▸ **Source records**:
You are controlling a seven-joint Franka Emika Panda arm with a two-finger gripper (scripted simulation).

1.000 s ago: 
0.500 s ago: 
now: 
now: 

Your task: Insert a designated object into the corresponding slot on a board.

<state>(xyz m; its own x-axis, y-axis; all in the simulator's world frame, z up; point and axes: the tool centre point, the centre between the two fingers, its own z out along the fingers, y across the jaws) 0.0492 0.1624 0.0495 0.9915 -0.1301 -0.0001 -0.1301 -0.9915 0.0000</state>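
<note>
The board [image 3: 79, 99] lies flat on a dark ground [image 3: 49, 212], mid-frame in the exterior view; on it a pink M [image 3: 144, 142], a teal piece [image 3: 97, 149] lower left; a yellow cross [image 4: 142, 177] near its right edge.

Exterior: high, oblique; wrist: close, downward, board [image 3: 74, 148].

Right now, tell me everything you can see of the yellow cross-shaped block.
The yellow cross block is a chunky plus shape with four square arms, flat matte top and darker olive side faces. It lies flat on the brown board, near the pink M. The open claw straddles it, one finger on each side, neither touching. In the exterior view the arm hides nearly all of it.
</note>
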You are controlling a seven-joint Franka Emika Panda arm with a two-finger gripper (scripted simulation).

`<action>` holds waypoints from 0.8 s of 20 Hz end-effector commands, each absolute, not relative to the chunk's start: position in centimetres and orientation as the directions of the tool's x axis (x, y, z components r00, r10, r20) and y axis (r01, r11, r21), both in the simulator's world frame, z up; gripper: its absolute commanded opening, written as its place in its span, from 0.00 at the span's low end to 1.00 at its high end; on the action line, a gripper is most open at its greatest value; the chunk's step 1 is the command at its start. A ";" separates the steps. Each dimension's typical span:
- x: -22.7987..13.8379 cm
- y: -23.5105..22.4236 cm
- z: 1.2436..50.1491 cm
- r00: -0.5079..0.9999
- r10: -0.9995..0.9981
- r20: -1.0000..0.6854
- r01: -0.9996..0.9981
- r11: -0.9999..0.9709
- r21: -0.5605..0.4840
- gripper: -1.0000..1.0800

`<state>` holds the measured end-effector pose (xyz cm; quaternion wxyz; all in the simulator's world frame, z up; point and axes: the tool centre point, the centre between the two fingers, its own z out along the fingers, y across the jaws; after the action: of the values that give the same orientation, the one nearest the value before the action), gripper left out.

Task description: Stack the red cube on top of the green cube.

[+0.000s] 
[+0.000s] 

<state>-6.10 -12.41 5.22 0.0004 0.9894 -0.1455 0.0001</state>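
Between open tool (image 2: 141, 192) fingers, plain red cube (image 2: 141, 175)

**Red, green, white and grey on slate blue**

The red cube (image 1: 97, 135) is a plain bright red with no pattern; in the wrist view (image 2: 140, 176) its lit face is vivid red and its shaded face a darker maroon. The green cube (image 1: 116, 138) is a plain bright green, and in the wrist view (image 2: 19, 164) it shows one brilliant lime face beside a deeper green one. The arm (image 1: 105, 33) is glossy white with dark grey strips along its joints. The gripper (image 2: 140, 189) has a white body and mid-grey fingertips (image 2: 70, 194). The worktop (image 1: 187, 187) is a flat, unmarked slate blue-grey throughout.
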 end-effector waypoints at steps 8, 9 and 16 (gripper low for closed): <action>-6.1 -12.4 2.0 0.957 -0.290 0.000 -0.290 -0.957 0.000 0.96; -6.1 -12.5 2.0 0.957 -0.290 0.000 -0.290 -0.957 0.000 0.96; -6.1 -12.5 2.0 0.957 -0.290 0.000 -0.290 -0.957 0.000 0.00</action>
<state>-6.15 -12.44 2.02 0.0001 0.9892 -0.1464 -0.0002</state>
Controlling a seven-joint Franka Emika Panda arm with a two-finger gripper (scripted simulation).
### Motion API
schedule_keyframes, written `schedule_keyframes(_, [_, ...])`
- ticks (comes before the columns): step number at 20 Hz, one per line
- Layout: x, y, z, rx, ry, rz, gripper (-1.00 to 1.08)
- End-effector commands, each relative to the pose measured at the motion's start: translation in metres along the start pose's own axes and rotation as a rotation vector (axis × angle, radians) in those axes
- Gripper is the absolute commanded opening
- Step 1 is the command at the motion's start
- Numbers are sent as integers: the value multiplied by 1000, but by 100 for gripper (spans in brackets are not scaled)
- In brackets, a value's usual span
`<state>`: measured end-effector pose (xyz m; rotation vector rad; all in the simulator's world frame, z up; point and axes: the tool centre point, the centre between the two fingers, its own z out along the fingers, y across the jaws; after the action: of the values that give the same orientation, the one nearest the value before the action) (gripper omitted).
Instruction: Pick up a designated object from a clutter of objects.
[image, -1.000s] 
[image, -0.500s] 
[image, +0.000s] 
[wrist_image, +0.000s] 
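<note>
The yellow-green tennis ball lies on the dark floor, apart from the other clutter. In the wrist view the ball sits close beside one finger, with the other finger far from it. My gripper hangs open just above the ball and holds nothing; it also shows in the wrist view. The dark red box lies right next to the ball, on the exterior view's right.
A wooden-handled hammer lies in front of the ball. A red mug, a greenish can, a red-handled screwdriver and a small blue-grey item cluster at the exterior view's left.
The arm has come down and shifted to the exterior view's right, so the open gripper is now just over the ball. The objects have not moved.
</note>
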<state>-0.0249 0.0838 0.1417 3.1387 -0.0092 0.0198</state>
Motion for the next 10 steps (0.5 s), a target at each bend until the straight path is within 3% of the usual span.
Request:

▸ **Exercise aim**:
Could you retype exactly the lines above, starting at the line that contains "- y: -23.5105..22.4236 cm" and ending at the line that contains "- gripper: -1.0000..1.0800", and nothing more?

▸ **Answer to the exercise**:
- y: -23.5105..22.4236 cm
- z: 1.2436..50.1491 cm
- r00: -0.5079..0.9999
- r10: -0.9995..0.9981
- r20: -1.0000..0.6854
- r01: -0.9996..0.9981
- r11: -0.9999..0.9709
- r21: -0.5605..0.4840
- gripper: -1.0000..1.0800

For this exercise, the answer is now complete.